■ Work to complete ■
Below are some records. Write out exactly their lines from the one with "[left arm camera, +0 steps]" through the one with "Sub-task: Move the", and leave the pictures behind.

■ Available data ■

*-*-*

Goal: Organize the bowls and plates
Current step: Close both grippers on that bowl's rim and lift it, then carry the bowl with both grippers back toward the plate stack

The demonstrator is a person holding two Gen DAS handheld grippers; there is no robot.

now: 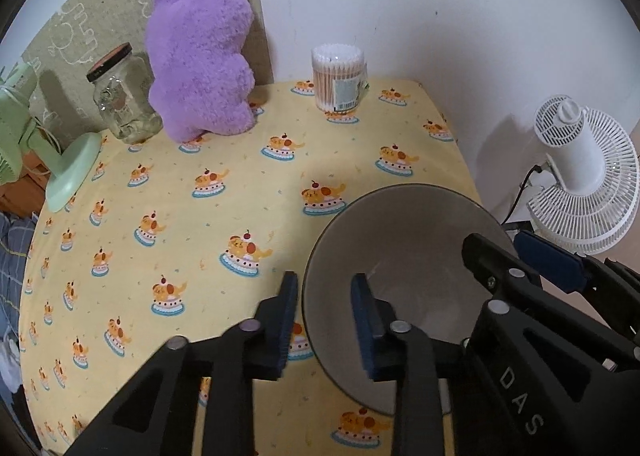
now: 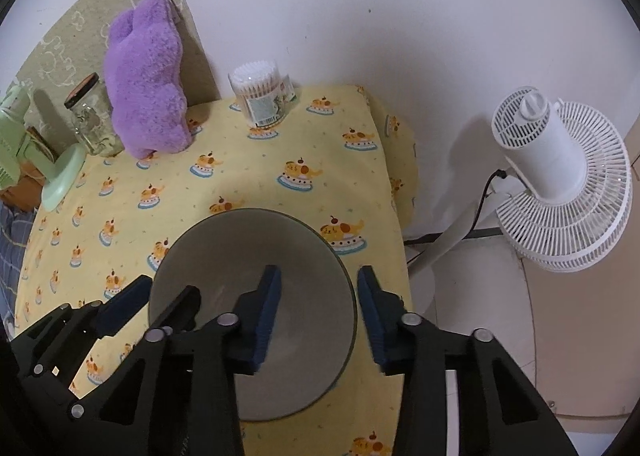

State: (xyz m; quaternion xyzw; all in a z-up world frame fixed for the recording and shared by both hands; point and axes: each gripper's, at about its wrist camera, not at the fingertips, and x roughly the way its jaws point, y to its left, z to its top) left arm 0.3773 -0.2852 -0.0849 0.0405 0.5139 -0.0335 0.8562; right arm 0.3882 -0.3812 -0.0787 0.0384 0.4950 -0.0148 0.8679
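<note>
- Your left gripper (image 1: 324,320) has its jaws spread apart, straddling the left rim of the grey bowl (image 1: 404,256); neither pad clearly presses the rim.
- Your right gripper (image 2: 318,308) is likewise parted across the bowl's right rim, one finger inside, one outside.
- The bowl sits on the counter (image 1: 200,216), near its right edge, on the yellow patterned cloth.
- At the back stand a purple plush toy (image 1: 200,56), a glass jar (image 1: 122,100) and a cotton swab tub (image 1: 339,76).
</note>
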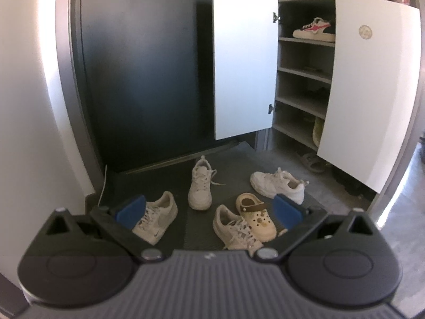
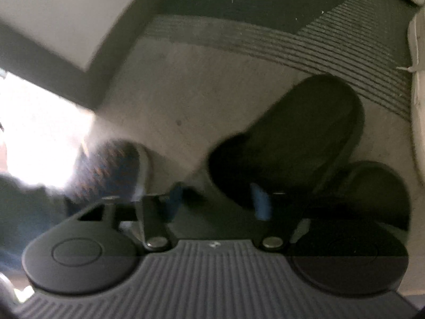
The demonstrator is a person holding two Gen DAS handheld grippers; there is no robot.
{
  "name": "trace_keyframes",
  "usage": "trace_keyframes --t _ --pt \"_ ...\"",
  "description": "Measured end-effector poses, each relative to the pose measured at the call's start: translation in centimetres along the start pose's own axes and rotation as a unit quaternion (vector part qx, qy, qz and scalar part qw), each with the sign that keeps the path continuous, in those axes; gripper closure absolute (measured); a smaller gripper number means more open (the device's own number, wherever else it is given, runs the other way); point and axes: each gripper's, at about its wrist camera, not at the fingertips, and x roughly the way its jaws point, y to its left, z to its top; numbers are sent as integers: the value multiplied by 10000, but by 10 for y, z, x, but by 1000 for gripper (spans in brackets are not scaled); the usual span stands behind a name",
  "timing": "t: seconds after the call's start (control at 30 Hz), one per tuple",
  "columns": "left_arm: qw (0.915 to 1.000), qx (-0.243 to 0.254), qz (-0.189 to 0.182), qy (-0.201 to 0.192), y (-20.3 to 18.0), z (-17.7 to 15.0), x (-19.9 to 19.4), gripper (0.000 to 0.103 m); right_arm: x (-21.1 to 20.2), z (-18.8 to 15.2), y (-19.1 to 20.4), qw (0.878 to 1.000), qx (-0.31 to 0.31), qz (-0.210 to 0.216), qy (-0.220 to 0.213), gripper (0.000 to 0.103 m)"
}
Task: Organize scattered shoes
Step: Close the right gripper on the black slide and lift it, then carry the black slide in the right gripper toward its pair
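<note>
In the left wrist view, several pale shoes lie scattered on a dark mat (image 1: 164, 178): white sneakers (image 1: 156, 218), (image 1: 200, 186), (image 1: 279, 186), another one (image 1: 233, 228) and a cream clog (image 1: 255, 218). My left gripper (image 1: 209, 210) hangs open above them and holds nothing. The blurred right wrist view looks steeply down at a black slipper (image 2: 292, 138) lying on a second one (image 2: 372, 191). My right gripper (image 2: 217, 202) is at its near rim. The blue pads (image 2: 261, 202) stand partly apart, with the rim between them and floor showing beside the left pad.
A shoe cabinet has both white doors (image 1: 244, 61) swung open, with a red and white sneaker (image 1: 314, 29) on its top shelf. A grey sandal (image 1: 312, 160) lies beneath it. A person's patterned foot (image 2: 106, 170) stands left of my right gripper. White shoes (image 2: 417, 106) line the right edge.
</note>
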Motion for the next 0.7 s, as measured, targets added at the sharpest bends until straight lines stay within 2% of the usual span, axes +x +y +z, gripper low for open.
trace_keyframes --t 0.03,0.07,0.13,0.2,0.23,0.27,0.3,0.33,0.4,0.43,0.5,0.53,0.6,0.67,0.7 --pt "10000 -12 -12 -4 0 0 -1 0 -9 3 -5 9985 389 159 -361 96" --pt "10000 -66 -56 4 1 0 -3 0 -16 4 -9 9950 700 300 -641 100" --pt "9998 -138 -130 -19 1 0 -6 0 -33 1 -21 9771 1524 742 -1283 100" --pt "9993 -257 -251 -60 3 1 -13 0 -42 -4 -30 9591 2172 921 -1566 100" --pt "9990 -308 -301 -84 4 1 -16 0 -49 -5 -32 9538 2273 947 -1723 100" --pt "9990 -311 -295 -121 3 1 -18 0 -54 -5 -31 9545 2189 920 -1807 99" --pt "9990 -309 -288 -156 3 1 -21 0 -58 -2 -28 9618 1929 821 -1759 99" --pt "9991 -273 -278 -178 2 0 -23 0 -62 3 -21 9751 1447 622 -1561 97" --pt "9993 -182 -266 -204 -1 -2 -26 0 -64 9 -8 9913 594 246 -1145 97" --pt "9994 -133 -235 -223 -2 -3 -26 0 -64 12 -1 9952 185 92 -954 97" --pt "9995 -97 -189 -232 -4 -3 -27 0 -63 13 6 9975 -258 27 -658 95" --pt "9996 -107 -182 -213 -4 -3 -26 0 -60 14 9 9982 -477 16 -376 89" --pt "9996 -175 -183 -156 -3 -2 -23 0 -50 10 13 9960 -881 -113 91 71" --pt "9996 -219 -167 -107 -2 -1 -20 0 -44 6 15 9922 -1190 -256 283 37" --pt "9996 -235 -155 -81 -2 0 -18 0 -38 2 15 9906 -1288 -319 320 31"
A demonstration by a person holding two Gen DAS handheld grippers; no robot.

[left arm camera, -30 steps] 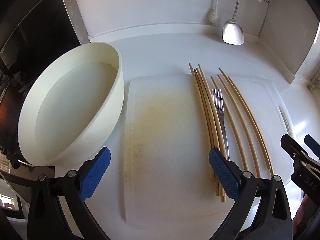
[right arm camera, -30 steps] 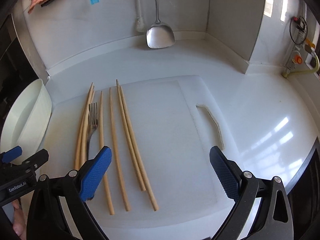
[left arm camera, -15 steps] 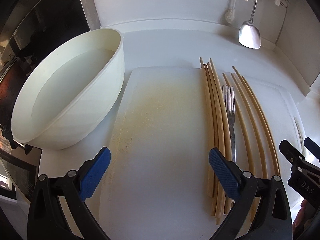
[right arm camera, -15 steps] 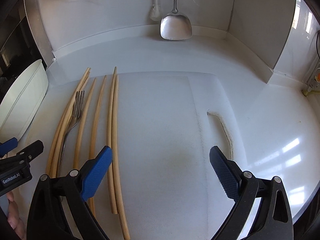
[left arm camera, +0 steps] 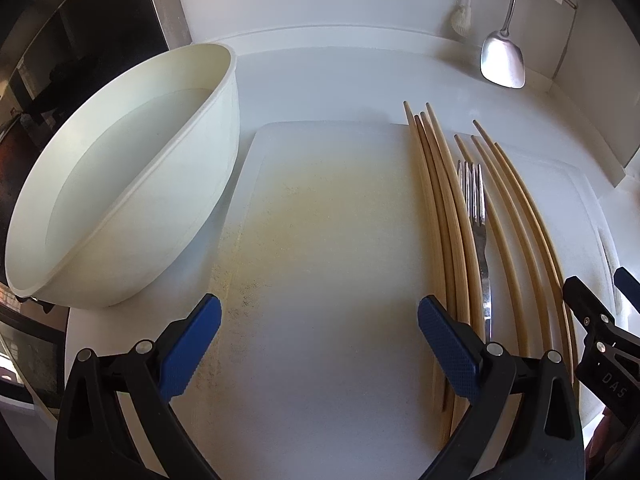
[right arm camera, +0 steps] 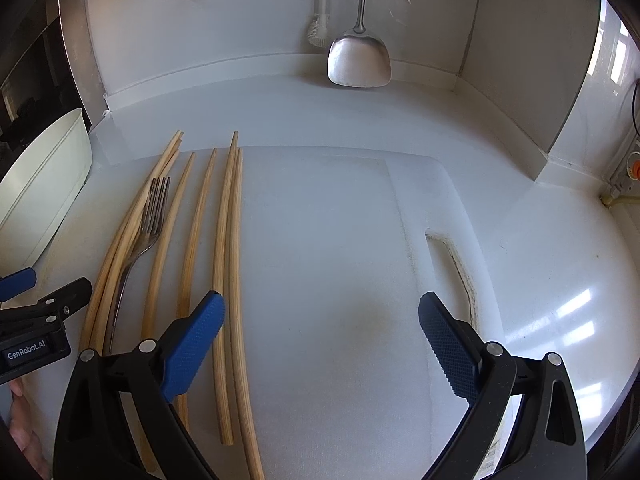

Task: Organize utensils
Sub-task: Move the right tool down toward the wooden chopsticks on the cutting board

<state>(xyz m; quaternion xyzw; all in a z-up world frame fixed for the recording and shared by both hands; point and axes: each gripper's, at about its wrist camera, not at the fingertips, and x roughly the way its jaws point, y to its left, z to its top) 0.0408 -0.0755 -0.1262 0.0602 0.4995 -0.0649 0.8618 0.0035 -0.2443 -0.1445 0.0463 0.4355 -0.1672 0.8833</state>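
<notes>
Several wooden chopsticks (left arm camera: 448,216) lie side by side on a white cutting board (left arm camera: 320,240), with a metal fork (left arm camera: 476,204) among them. They also show in the right wrist view: chopsticks (right arm camera: 228,240), fork (right arm camera: 150,216), board (right arm camera: 340,260). My left gripper (left arm camera: 320,320) is open and empty above the board, its right finger over the leftmost chopsticks. My right gripper (right arm camera: 320,320) is open and empty, its left finger over the rightmost chopsticks. A cream bowl (left arm camera: 120,184) stands empty left of the board.
A metal spatula (right arm camera: 359,60) hangs on the back wall, with a white brush (right arm camera: 318,32) beside it. The white counter ends at a corner wall on the right, with a socket (right arm camera: 628,168). A dark appliance (left arm camera: 80,40) is behind the bowl.
Both grippers have moved forward and lower toward the board, so the chopsticks and fork sit closer. Both stay open and empty.
</notes>
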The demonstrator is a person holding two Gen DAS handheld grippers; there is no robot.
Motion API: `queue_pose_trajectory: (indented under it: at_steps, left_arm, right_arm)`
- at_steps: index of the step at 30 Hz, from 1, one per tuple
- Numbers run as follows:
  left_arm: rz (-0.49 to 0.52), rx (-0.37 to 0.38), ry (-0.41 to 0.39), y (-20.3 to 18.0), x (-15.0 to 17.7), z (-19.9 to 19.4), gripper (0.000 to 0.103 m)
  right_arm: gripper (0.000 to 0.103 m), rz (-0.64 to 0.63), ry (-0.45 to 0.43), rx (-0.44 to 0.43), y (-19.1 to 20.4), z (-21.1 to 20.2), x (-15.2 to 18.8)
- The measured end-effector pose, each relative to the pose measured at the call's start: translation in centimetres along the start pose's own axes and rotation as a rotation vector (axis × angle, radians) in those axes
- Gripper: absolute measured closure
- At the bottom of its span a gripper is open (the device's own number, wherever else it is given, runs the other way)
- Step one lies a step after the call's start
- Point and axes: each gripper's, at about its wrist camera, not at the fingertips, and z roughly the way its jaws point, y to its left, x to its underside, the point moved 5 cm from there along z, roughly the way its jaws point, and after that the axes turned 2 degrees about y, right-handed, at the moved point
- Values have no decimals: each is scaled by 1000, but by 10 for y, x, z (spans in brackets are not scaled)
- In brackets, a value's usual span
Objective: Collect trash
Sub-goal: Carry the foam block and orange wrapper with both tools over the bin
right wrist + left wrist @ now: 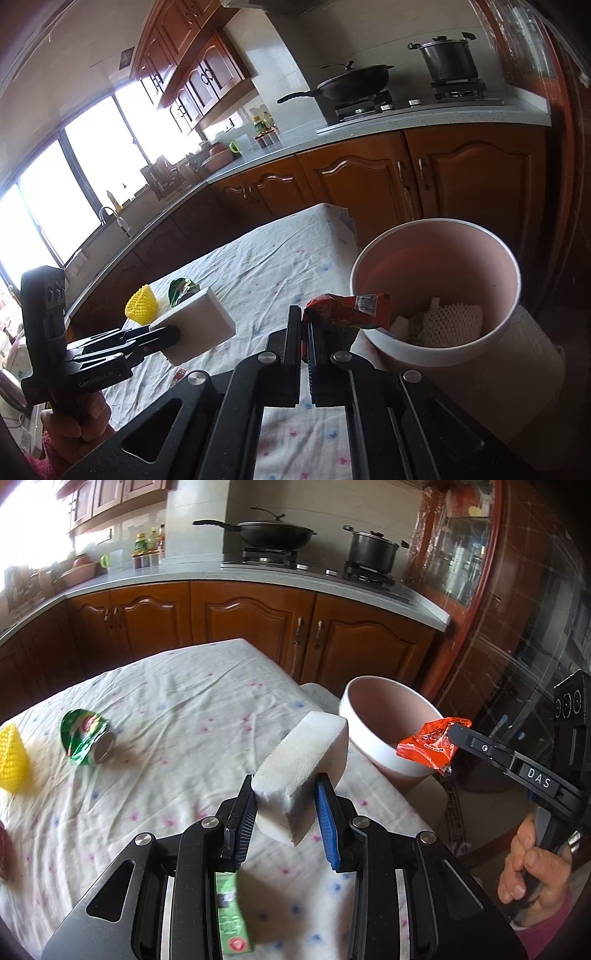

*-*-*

■ Answer space ■
[left arm camera, +0 steps] 
[right arm camera, +0 steps] 

Task: Organize utensils
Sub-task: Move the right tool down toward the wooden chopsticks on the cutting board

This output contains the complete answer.